About this task
Everything in the listing beneath must be transcribed exactly.

[Opening Data shown section]

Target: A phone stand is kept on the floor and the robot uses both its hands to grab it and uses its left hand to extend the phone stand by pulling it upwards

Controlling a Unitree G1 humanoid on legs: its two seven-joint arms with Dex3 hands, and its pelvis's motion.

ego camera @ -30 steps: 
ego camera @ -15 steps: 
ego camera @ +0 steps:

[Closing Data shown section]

Exercise answer
Target: A phone stand is kept on the floor and the robot uses both its hands to grab it and uses its left hand to extend the phone stand by pulling it upwards

Controlling a Unitree G1 humanoid on legs: its two seven-joint arms with Dex3 hands, and its pelvis's motion.

ego camera @ -30 steps: 
ego camera @ -15 steps: 
ego camera @ +0 steps:

No more work is left in this exercise.